* WHAT IS NEEDED
The material below must be restated exactly, line by line.

* STORED DATA
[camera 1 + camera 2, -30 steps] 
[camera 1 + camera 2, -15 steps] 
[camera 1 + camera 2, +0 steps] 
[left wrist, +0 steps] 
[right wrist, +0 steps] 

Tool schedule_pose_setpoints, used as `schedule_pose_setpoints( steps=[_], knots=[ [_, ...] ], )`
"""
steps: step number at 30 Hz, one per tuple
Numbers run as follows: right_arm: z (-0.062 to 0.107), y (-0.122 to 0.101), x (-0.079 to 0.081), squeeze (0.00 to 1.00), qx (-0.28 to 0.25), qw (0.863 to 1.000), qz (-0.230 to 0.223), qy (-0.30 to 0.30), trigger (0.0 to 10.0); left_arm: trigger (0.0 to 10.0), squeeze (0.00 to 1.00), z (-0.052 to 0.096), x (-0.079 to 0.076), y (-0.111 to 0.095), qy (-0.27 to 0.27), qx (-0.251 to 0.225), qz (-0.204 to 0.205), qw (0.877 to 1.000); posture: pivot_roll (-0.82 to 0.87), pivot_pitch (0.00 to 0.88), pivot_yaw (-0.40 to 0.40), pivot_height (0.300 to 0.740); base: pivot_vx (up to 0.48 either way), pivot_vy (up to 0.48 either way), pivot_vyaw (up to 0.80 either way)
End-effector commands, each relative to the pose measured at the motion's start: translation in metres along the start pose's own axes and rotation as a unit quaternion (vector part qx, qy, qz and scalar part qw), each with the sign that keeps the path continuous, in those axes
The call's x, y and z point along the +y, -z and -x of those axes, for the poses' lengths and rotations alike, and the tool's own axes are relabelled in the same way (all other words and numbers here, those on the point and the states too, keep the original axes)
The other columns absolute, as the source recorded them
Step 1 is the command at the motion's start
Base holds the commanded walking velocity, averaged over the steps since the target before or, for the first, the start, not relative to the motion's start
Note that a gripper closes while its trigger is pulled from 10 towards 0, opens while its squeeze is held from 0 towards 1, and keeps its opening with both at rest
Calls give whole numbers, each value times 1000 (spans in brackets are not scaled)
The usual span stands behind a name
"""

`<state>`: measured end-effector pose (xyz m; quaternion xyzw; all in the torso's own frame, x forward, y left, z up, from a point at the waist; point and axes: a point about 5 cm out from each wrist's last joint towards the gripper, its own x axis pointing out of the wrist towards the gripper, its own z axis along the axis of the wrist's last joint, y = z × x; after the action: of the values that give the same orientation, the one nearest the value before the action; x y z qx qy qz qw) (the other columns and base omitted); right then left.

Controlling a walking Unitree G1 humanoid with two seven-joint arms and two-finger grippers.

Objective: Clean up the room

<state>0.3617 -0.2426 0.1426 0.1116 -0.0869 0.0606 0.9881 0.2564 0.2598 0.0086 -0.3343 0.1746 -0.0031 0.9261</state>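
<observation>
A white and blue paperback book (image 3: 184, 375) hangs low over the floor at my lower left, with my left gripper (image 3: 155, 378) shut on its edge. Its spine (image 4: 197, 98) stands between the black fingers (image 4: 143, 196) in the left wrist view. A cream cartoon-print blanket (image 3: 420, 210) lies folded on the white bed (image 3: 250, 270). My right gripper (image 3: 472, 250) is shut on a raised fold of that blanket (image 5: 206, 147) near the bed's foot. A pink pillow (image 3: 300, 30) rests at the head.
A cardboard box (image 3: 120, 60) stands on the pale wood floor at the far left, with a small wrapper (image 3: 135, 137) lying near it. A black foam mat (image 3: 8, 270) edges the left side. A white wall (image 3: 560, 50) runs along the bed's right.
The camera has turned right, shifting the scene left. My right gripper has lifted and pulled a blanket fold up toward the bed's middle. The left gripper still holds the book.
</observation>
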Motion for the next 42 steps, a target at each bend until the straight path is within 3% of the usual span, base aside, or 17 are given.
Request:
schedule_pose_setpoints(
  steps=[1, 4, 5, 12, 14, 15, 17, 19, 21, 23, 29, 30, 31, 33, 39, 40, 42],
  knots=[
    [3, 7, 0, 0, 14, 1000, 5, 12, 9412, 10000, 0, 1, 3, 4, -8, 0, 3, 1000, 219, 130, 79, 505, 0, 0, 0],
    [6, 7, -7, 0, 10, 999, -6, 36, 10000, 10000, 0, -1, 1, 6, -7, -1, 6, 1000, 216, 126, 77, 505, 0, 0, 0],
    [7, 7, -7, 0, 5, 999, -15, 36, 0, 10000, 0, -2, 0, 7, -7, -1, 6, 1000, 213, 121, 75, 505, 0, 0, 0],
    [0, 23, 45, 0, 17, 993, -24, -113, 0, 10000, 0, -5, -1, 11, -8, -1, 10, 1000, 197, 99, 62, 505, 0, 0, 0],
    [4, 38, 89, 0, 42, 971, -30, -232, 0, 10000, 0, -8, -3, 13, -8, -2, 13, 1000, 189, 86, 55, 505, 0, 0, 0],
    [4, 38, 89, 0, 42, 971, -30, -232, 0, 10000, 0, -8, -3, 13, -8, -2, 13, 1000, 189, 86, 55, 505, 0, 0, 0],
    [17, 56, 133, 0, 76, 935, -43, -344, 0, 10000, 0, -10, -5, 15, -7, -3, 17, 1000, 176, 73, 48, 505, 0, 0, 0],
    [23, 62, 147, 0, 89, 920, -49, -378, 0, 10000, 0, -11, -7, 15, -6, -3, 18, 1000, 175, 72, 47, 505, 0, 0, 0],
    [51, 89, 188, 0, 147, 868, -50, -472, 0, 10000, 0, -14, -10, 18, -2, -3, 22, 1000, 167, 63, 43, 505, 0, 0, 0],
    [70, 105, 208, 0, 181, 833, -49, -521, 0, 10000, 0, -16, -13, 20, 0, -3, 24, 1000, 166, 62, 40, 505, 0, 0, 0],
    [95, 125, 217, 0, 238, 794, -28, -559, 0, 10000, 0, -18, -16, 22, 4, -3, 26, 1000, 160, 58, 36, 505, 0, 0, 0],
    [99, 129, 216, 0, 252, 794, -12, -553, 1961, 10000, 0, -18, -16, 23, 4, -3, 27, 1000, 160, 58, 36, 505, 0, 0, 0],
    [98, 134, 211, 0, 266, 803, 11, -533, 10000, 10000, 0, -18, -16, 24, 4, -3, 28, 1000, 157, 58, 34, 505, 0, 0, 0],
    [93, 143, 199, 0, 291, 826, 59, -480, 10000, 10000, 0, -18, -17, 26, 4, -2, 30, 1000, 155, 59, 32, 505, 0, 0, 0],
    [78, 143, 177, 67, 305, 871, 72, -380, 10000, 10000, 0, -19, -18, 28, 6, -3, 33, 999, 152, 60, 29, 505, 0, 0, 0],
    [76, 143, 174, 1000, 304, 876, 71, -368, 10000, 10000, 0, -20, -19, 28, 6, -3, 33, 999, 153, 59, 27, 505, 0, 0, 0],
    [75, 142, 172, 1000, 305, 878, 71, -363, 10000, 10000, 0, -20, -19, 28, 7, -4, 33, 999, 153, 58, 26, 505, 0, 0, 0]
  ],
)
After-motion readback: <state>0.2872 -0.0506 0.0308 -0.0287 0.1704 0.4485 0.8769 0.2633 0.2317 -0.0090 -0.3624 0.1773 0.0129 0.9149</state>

* EXERCISE RESPONSE
[camera 1 + camera 2, -30 steps] 
[camera 1 + camera 2, -15 steps] 
[camera 1 + camera 2, +0 steps] 
[left wrist, +0 steps] 
[right wrist, +0 steps] 

Tool schedule_pose_setpoints, used as `schedule_pose_setpoints( steps=[_], knots=[ [_, ...] ], )`
"""
steps: step number at 30 Hz, one per tuple
Numbers run as follows: right_arm: z (-0.062 to 0.107), y (-0.122 to 0.101), x (-0.079 to 0.081), squeeze (0.00 to 1.00), qx (-0.28 to 0.25), qw (0.863 to 1.000), qz (-0.230 to 0.223), qy (-0.30 to 0.30), trigger (0.0 to 10.0); left_arm: trigger (0.0 to 10.0), squeeze (0.00 to 1.00), z (-0.052 to 0.096), x (-0.079 to 0.076), y (-0.111 to 0.095), qy (-0.27 to 0.27), qx (-0.251 to 0.225), qz (-0.204 to 0.205), qw (0.877 to 1.000); posture: pivot_roll (-0.82 to 0.87), pivot_pitch (0.00 to 0.88), pivot_yaw (-0.40 to 0.40), pivot_height (0.300 to 0.740); base: pivot_vx (up to 0.48 either way), pivot_vy (up to 0.48 either way), pivot_vyaw (up to 0.80 either way)
End-effector commands, each relative to the pose measured at the motion's start: translation in metres along the start pose's own axes and rotation as a unit quaternion (vector part qx, qy, qz and scalar part qw), each with the sign that keeps the path continuous, in those axes
The call's x, y and z point along the +y, -z and -x of those axes, for the poses' lengths and rotations alike, and the tool's own axes are relabelled in the same way (all other words and numbers here, those on the point and the states too, keep the original axes)
The other columns absolute, as the source recorded them
Step 1 is the command at the motion's start
Base holds the commanded walking velocity, averaged over the steps since the target before or, for the first, the start, not relative to the motion's start
Note that a gripper closes while its trigger is pulled from 10 towards 0, opens while its squeeze is held from 0 towards 1, and keeps its opening with both at rest
Calls give whole numbers, each value times 1000 (spans in brackets are not scaled)
The usual span stands behind a name
"""

`<state>`: measured end-effector pose (xyz m; quaternion xyzw; all in the torso's own frame, x forward, y left, z up, from a point at the waist; point and axes: a point about 5 cm out from each wrist's last joint towards the gripper, its own x axis pointing out of the wrist towards the gripper, its own z axis along the axis of the wrist's last joint, y = z × x; after the action: of the values that give the same orientation, the one nearest the value before the action; x y z qx qy qz qw) (the other columns and base omitted); right then left.

Controlling a walking Unitree G1 humanoid with two seven-joint arms and two-finger grippers.

Objective: Clean up the room

<state>0.3617 -0.2426 0.1426 0.1116 -0.0869 0.0606 0.9881 0.2564 0.2598 0.0086 -0.3343 0.1746 -0.0031 0.9261</state>
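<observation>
A white and blue paperback book (image 3: 184, 375) hangs low over the floor at my lower left, with my left gripper (image 3: 155, 378) shut on its edge. Its spine (image 4: 197, 98) stands between the black fingers (image 4: 143, 196) in the left wrist view. A cream cartoon-print blanket (image 3: 420, 210) lies folded on the white bed (image 3: 250, 270). My right gripper (image 3: 472, 250) is shut on a raised fold of that blanket (image 5: 206, 147) near the bed's foot. A pink pillow (image 3: 300, 30) rests at the head.
A cardboard box (image 3: 120, 60) stands on the pale wood floor at the far left, with a small wrapper (image 3: 135, 137) lying near it. A black foam mat (image 3: 8, 270) edges the left side. A white wall (image 3: 560, 50) runs along the bed's right.
The camera has turned right, shifting the scene left. My right gripper has lifted and pulled a blanket fold up toward the bed's middle. The left gripper still holds the book.
</observation>
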Motion for the next 42 steps, a target at each bend until the straight path is within 3% of the usual span, base aside, or 17 are given.
Request:
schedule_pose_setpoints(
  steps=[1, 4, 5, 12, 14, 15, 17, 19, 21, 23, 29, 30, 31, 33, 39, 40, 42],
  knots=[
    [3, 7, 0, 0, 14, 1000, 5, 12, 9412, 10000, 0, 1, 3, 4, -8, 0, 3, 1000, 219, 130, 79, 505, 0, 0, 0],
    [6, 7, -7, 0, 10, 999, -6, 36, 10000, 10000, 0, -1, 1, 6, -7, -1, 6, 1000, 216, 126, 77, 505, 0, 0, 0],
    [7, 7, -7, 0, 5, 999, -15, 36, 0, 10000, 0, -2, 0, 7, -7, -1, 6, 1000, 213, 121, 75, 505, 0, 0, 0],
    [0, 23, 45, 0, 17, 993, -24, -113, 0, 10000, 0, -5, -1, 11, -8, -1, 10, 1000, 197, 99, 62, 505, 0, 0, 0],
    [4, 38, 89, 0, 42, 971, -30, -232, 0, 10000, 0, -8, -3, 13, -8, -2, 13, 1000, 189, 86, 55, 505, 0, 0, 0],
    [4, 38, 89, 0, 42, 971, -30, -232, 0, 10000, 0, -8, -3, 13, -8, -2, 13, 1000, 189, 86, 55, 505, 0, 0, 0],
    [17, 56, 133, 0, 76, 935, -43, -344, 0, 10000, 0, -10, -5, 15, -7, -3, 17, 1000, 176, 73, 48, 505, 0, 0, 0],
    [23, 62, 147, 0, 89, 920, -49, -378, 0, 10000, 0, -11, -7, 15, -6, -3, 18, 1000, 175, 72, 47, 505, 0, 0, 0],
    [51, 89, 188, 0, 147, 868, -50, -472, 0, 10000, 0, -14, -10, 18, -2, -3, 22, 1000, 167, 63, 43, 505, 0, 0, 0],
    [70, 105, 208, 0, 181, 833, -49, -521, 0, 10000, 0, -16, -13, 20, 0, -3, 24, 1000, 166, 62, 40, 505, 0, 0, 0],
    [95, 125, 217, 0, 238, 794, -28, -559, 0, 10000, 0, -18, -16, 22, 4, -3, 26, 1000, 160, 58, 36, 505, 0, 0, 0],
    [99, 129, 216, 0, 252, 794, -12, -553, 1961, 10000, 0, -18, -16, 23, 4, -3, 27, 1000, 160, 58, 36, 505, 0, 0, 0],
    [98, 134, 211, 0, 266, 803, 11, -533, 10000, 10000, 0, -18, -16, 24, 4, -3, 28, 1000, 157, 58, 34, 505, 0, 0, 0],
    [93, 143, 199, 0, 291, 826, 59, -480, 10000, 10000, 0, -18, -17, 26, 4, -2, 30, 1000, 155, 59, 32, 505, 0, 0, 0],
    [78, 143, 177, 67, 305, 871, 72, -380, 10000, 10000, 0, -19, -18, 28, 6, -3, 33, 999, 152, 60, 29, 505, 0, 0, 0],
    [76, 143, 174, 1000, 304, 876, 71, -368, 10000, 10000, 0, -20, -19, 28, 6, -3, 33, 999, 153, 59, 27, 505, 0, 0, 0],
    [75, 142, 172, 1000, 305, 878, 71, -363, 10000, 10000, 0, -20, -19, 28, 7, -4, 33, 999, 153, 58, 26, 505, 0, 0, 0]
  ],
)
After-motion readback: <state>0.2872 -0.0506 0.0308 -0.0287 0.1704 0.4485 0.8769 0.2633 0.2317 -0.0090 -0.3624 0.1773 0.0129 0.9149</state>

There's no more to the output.